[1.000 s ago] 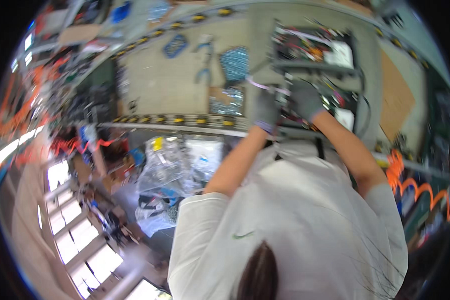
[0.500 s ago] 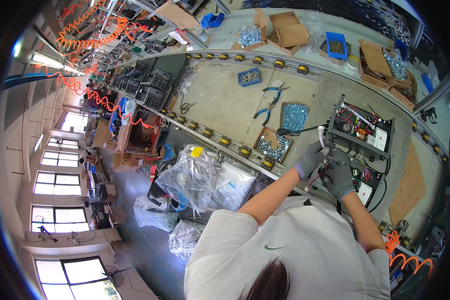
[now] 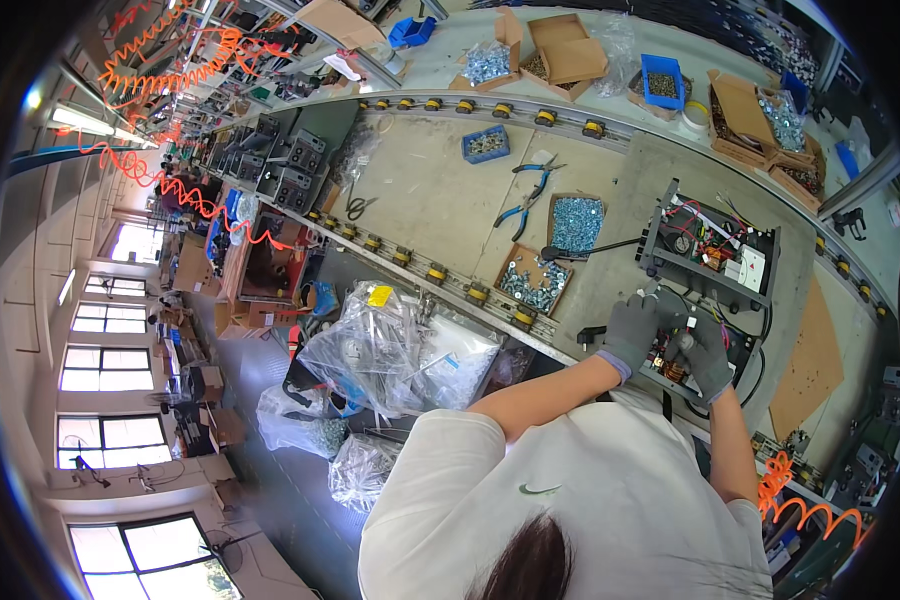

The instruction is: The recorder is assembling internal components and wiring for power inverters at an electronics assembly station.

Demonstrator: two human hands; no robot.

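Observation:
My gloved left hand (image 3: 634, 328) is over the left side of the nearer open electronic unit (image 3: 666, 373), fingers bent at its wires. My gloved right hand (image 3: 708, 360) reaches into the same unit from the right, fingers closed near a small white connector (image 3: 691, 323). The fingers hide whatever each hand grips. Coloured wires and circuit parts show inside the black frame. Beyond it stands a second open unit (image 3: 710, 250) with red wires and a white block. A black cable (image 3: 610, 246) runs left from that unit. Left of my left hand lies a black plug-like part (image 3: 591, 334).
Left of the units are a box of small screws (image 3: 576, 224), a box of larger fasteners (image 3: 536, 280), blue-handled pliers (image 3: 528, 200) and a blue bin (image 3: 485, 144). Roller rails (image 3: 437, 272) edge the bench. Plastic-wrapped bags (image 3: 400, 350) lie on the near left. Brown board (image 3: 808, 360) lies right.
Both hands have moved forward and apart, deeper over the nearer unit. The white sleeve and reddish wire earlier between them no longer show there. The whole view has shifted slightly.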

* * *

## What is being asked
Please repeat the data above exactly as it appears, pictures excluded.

## Your solution
[1.000 s ago] 
[0.500 s ago] 
[now] 

The instruction is: The recorder is assembling internal components and wiring for power inverters at an electronics assembly station.

Demonstrator: two human hands; no robot.

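Observation:
My gloved left hand (image 3: 634, 328) is over the left side of the nearer open electronic unit (image 3: 666, 373), fingers bent at its wires. My gloved right hand (image 3: 708, 360) reaches into the same unit from the right, fingers closed near a small white connector (image 3: 691, 323). The fingers hide whatever each hand grips. Coloured wires and circuit parts show inside the black frame. Beyond it stands a second open unit (image 3: 710, 250) with red wires and a white block. A black cable (image 3: 610, 246) runs left from that unit. Left of my left hand lies a black plug-like part (image 3: 591, 334).
Left of the units are a box of small screws (image 3: 576, 224), a box of larger fasteners (image 3: 536, 280), blue-handled pliers (image 3: 528, 200) and a blue bin (image 3: 485, 144). Roller rails (image 3: 437, 272) edge the bench. Plastic-wrapped bags (image 3: 400, 350) lie on the near left. Brown board (image 3: 808, 360) lies right.
Both hands have moved forward and apart, deeper over the nearer unit. The white sleeve and reddish wire earlier between them no longer show there. The whole view has shifted slightly.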

No further output is needed.